**What you have to do:**
Further down are entries; set down exactly and only the lines from the one with "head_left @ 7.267" up to and including the one with "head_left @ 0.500", dropping each picture.

[Information supplied Boundary: Start]

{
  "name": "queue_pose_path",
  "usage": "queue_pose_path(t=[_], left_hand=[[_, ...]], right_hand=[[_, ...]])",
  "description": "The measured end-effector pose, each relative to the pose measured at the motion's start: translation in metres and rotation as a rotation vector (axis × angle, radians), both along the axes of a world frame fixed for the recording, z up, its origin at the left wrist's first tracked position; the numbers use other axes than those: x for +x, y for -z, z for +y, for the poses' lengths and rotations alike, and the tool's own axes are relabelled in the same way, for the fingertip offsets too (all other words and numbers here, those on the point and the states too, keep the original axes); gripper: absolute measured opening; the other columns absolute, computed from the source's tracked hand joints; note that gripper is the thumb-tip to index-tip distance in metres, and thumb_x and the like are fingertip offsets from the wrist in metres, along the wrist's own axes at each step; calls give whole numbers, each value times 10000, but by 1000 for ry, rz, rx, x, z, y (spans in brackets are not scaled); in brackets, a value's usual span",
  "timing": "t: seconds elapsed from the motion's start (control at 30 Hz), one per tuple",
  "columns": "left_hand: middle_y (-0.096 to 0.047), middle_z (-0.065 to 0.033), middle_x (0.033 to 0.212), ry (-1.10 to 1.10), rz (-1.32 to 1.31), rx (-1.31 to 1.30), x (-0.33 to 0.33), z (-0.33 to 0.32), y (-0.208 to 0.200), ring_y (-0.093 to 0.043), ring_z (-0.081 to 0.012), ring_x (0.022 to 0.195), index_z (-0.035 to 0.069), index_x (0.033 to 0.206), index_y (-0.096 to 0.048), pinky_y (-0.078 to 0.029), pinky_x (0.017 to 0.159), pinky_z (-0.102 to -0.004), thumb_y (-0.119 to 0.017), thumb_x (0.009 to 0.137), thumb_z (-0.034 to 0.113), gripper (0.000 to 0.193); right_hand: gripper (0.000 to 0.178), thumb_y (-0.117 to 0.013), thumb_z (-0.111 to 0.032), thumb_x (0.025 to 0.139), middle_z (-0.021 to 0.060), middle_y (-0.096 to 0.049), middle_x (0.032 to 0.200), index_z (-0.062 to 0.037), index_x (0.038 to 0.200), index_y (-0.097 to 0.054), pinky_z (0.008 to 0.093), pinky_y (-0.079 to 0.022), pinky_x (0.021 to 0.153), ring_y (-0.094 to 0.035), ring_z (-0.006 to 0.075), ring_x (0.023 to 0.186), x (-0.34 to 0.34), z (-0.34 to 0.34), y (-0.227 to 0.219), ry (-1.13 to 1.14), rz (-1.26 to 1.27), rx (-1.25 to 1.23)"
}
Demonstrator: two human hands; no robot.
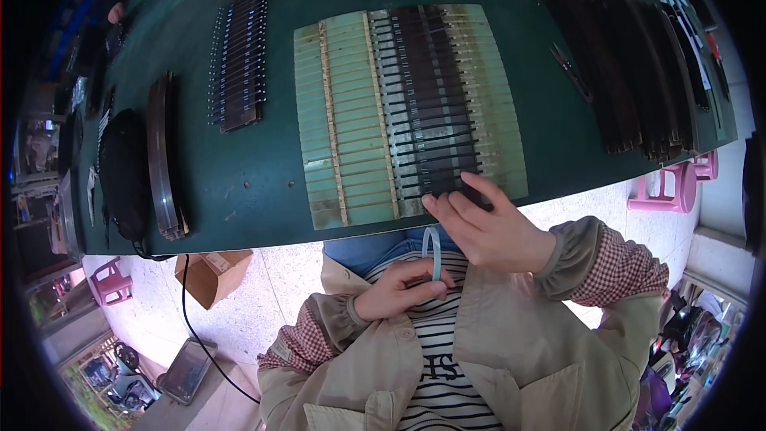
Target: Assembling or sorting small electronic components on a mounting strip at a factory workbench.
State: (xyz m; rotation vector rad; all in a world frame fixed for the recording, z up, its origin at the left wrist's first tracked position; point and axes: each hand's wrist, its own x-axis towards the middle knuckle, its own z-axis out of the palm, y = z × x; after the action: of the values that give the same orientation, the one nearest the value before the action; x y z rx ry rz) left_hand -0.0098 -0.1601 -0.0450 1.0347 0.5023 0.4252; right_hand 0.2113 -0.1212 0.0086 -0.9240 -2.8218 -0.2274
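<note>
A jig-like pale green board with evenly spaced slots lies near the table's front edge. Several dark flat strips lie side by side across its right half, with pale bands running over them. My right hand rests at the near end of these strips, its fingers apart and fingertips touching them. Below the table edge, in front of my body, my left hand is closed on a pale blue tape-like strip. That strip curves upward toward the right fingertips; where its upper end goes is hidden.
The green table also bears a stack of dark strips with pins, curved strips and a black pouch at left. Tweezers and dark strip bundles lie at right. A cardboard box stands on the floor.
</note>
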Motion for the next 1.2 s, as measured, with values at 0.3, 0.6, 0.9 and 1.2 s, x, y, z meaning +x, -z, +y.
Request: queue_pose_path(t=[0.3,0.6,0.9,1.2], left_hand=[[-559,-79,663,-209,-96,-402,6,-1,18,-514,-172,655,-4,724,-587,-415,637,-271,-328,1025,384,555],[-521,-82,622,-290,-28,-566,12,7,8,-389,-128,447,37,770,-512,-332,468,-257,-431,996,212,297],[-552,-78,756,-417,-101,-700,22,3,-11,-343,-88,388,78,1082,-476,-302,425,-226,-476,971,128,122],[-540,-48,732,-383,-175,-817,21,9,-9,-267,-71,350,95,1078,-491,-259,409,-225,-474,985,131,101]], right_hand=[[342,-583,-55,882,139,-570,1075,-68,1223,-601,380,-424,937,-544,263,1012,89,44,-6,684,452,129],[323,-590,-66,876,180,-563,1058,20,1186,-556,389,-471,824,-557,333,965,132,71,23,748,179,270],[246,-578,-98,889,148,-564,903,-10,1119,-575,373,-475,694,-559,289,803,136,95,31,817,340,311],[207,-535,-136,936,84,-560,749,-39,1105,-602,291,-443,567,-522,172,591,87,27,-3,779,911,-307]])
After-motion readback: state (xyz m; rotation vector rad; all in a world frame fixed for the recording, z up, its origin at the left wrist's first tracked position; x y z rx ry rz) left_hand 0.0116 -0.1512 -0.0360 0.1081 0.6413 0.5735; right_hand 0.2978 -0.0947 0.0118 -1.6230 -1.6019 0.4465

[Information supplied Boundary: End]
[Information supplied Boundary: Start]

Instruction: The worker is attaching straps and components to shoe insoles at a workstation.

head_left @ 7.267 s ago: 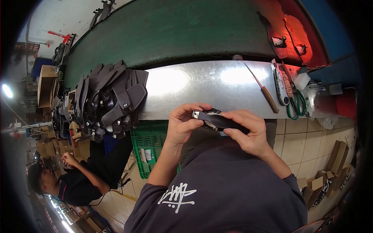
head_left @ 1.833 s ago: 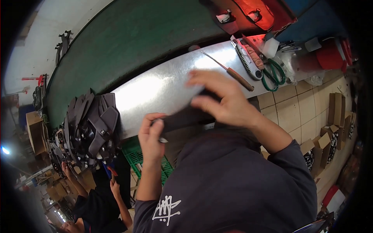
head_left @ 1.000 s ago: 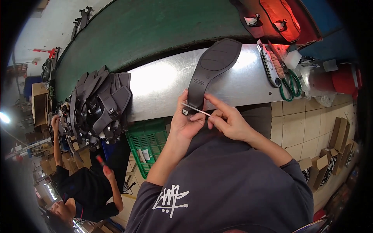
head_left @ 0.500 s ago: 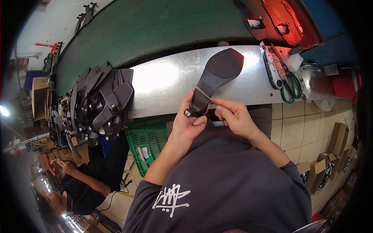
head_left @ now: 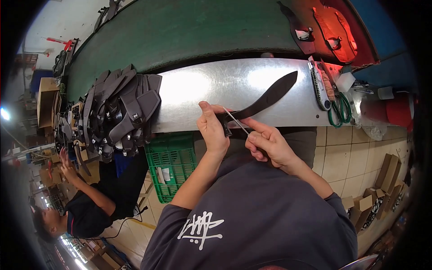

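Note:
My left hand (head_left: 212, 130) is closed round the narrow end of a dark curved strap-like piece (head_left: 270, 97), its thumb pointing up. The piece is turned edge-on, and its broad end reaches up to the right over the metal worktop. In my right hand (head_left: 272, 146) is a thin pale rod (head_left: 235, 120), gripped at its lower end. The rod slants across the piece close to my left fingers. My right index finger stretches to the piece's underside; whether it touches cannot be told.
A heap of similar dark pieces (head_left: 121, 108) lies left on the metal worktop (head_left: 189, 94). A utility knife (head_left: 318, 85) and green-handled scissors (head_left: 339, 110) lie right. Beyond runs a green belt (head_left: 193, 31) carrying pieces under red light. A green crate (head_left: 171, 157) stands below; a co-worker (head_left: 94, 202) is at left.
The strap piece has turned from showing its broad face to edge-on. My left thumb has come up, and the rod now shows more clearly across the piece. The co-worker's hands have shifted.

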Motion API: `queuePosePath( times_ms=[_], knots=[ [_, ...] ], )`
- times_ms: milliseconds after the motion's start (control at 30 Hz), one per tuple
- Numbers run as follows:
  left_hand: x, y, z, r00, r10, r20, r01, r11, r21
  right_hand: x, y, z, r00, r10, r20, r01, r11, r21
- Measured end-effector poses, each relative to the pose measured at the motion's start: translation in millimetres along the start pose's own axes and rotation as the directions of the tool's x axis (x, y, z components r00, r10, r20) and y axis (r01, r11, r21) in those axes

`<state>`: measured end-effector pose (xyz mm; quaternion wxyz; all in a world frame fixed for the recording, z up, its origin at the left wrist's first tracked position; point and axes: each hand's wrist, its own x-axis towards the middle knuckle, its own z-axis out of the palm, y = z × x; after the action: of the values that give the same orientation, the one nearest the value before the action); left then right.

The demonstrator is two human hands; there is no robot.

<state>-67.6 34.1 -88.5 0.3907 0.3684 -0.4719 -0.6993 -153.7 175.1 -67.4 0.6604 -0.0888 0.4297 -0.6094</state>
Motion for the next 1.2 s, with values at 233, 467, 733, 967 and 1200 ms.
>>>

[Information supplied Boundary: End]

**Solution for this task:**
head_left @ 7.267 s ago: 
head_left @ 1.833 s ago: 
head_left @ 1.000 s ago: 
head_left @ 0.500 s ago: 

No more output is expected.